Uma delas foi a tentativa, via proposta de contrato de gestão de R$ 2,4 milhões, de terceirizar suas funções típicas para o Sistema Meteorológico do Paraná (Simepar) que, por sua vez, delegaria as tarefas para empresas privadas. Diante do auditado, o TCE encomendou ao Sedest e ao IAT a adoção de 30 providências sobre o assunto.

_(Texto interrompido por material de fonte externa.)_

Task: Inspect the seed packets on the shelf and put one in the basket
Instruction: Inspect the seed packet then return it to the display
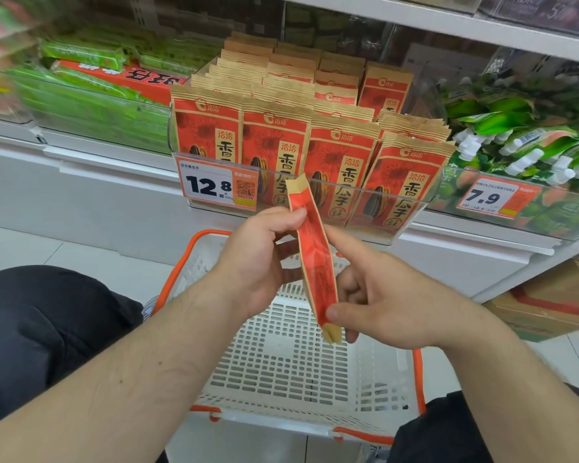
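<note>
one red and tan seed packet [313, 259] held edge-on above the basket [281, 345], between both hands. left hand [258, 262] gripping its upper part, thumb pressed on the near face close to the top seal, fingers curled behind. right hand [385, 305] pinching the lower end, thumb on the red face just above the tan bottom seal, index finger stretched up along the far side, other fingers curled under. packet tilted, top leaning left and away, bottom toward the right hand.

white basket with orange rim and handles on the floor directly below, between two dark-clad knees, nothing visible inside.

behind, rows of matching seed packets [274, 145] standing upright in a clear shelf tray [398, 192], front row four across, more stacked behind. price tag [214, 185] reading 12.8 clipped to the tray front at left, touching it. second price label [488, 198] reading 7.9 on the next tray to the right, below green pouches [515, 142] with white caps. green wrapped packs [91, 91] blurred on the left of the shelf. cardboard boxes [555, 295] on the floor at far right.
</note>
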`<action>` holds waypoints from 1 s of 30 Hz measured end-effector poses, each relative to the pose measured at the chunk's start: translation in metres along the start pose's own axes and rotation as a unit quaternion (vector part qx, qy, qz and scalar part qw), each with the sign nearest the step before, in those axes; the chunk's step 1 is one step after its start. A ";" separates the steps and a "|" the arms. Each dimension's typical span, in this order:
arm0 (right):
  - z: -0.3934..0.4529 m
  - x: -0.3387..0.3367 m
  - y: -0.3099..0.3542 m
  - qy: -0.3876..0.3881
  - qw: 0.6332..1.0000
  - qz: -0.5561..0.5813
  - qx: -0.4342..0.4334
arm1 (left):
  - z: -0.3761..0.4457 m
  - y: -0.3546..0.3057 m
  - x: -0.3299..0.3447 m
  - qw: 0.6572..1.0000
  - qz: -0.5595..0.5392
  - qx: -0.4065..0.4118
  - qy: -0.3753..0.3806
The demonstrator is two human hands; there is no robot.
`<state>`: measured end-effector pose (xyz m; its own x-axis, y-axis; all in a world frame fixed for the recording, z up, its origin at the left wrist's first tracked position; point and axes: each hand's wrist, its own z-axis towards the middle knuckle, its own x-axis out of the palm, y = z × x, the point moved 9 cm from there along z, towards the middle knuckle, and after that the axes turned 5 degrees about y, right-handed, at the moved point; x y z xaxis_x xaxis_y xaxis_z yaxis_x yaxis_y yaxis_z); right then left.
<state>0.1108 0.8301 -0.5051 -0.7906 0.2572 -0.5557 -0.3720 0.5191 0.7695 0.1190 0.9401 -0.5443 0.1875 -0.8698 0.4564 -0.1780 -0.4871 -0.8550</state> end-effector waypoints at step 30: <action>-0.003 -0.029 -0.018 -0.292 0.954 0.028 0.057 | -0.007 -0.004 0.012 0.999 0.018 0.033 0.027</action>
<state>0.1390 0.8114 -0.5016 -0.3899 0.6795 -0.6215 -0.2560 0.5684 0.7819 0.1147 0.9309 -0.5339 0.1302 -0.8902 0.4365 -0.1195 -0.4511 -0.8844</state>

As recomendações do Tribunal deveriam começar com a realização de um plano emergencial para sanar as carências apontadas no relatório. Outros pedidos foram: a realocação de servidores da autarquia para efetivar a fiscalização das barragens; o aprimoramento da análise dos dados recebidos pelos entes fiscalizados, para que os procedimentos sejam feitos de forma proativa; e o aperfeiçoamento do planejamento e execução das fiscalizações nas barragens.

Novos fiscais

Em resposta, o governo recorda que o Instituto Ambiental do Paraná - hoje incorporado ao IAT - tinha um quadro de fiscais deficitários, com três ou quatro funcionários trabalhando nas barragens. O número atual é de 40 servidores, com responsabilidade de fiscalizar e monitorar todas as estruturas, dentro da jurisdição estadual. 

A Secretaria e o Instituto sustentam que estão trabalhando para ampliar a fiscalização e monitoramento em todas as unidades. No entanto, informam que com a pandemia foi preciso adiar o concurso que previa contratar mais 150 funcionários. Com a aprovação da lei que permite processo de contratação simplificada (PSS), estima-se que 230 funcionários integrarão os quadros do IAT até o final de 2021. Eles serão contratados pelo período de um ano, prorrogável por igual prazo.

De acordo com o governo, os esforços estão sendo reconhecidos pela Agência Nacional de Águas. Um levantamento remoto do IAT mostra que o Paraná tem hoje 2,7 mil barragens. Três delas são de mineração, e de responsabilidade da União.

A nota ressalta ainda que esse dimensionamento realizado pelo TCE em 2019 permite equacionar problemas existentes, com planejamento e adoção de medidas de monitoramento e fiscalização.